Our study has several limitations. First, as with all meta-analyses, there were inevitable heterogeneities, especially in methodologies among the finally included 76 RCTs, which may be attributed to variability in the doses of short-acting opioids such as fentanyl or sufentanil as adjuvants for spinal anesthesia, doses of intrathecal or epidural morphine, doses of local anesthetics for spinal anesthesia and PNBs as described in the results section, and a wide variety of combinations of analgesics used for postoperative multimodal analgesic regimens such as opioids, acetaminophen, and non-steroidal anti-inflammatory drugs. Second, as most of the trials were conducted in a single center using a small scale, there was a possibility of a lack of evidence on some interventions. Third, although II-aTAP in conjunction with ITMP was the most effective postoperative analgesic strategy after CD, it was compared in only one trial with a small sample size (n = 50 patients); therefore, there is a risk of overestimation of effect size. Fourth, many of the included trials had a risk of bias, as described in the results section. Specifically, in performance bias, the studies that compared different PNB methods were unable to blind the investigator who performed the intervention. However, all PNBs were performed in the operating room or post-anesthesia care unit (PACU), and all our primary and secondary outcomes were measured after discharge from the PACU. Additionally, among those studies, there was no case in which the domain of ‘bias in the measurement of the outcome’ was judged as high risk at the same time.

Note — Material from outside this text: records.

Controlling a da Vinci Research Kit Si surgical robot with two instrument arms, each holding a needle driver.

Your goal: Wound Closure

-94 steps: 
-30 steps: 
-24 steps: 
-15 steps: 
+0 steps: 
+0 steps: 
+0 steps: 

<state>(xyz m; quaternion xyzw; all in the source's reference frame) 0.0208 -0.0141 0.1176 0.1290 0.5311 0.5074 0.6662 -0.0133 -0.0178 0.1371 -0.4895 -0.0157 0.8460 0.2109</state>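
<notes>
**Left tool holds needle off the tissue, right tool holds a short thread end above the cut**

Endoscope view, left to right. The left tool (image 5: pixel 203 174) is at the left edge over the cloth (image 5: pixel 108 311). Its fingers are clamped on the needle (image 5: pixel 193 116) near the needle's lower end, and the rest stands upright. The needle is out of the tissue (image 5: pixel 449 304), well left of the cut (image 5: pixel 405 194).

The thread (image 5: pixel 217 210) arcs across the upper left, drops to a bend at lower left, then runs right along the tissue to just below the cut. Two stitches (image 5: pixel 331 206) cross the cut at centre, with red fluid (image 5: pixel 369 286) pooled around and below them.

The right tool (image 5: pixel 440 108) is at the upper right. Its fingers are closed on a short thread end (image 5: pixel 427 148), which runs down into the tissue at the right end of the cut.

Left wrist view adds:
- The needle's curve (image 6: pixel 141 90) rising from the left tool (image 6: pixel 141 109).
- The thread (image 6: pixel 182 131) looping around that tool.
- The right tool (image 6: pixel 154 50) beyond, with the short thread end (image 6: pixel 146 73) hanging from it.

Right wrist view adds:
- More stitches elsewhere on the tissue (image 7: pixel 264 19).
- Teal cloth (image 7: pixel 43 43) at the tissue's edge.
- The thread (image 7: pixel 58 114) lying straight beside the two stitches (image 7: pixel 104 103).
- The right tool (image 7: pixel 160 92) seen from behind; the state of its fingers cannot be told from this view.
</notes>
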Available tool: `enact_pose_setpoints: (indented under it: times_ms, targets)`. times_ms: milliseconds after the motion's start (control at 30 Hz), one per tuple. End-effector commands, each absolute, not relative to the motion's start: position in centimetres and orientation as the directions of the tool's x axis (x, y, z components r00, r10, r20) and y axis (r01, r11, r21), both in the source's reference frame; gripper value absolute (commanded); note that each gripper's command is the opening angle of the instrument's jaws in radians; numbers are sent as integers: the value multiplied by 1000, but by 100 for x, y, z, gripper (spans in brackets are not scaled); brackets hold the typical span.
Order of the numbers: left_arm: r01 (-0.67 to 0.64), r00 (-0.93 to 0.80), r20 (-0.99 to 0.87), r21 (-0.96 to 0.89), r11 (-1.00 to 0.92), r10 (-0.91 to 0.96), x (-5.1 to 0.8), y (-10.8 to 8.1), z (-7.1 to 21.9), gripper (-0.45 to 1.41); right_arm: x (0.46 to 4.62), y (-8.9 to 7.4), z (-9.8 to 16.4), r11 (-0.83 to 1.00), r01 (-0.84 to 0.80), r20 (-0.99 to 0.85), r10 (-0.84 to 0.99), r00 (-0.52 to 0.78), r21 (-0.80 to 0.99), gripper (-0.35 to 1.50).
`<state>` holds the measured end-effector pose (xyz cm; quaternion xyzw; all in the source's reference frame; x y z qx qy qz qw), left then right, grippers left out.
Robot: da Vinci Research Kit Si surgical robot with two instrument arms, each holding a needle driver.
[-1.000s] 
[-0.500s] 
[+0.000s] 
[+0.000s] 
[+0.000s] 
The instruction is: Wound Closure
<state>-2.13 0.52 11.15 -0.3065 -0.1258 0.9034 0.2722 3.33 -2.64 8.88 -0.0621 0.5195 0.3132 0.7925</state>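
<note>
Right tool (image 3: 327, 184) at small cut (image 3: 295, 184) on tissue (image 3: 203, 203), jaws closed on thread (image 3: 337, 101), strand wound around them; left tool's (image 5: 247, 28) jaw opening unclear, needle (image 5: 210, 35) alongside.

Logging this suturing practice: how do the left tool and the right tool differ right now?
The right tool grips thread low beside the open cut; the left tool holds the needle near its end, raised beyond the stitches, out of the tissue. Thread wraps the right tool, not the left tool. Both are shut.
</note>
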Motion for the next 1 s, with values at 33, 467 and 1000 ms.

Despite these limitations, the current NMA has several strengths. First, this is the first NMA to compare and quantify the rank order of the relative effect of various strategies for post-CD pain, which may help patients, anesthesiologists, obstetricians, and policy makers in making evidence-based decisions. Second, a rigorous methodology based on a pre-planned protocol was applied. Specifically, we performed both frequentist and Bayesian NMA to test the robustness of the results and network meta-regression analysis to test the possible cause of heterogeneity.

5. Conclusions

This NMA shows that ITMP monotherapy is still simple and effective for post-cesarean analgesia. However, it is not the best method in terms of SUCRA values, and it cannot be an option for general anesthesia. Combined II-aTAP block in conjunction with ITMP for spinal anesthesia is the most effective analgesic strategy with lower rest pain at 6 h and morphine consumption at 24 h after surgery compared with non-active controls. Additionally, ITMP, II-IH nerve block in conjunction with ITMP, lTAP block, and WI or WC_below showed a significant reduction in the two co-primary outcomes as well. Therefore, it is reasonable to use PNBs for postoperative pain management after CD. In particular, lTAP block, WI, and WC_below may be useful alternatives if the patient reports a history of sensitivity or severe adverse effects to opioids or when the CD is conducted under general anesthesia. Finally, only the II-aTAP block had a statistically significant additional effect compared to ITMP alone on rest pain at 6 h after surgery.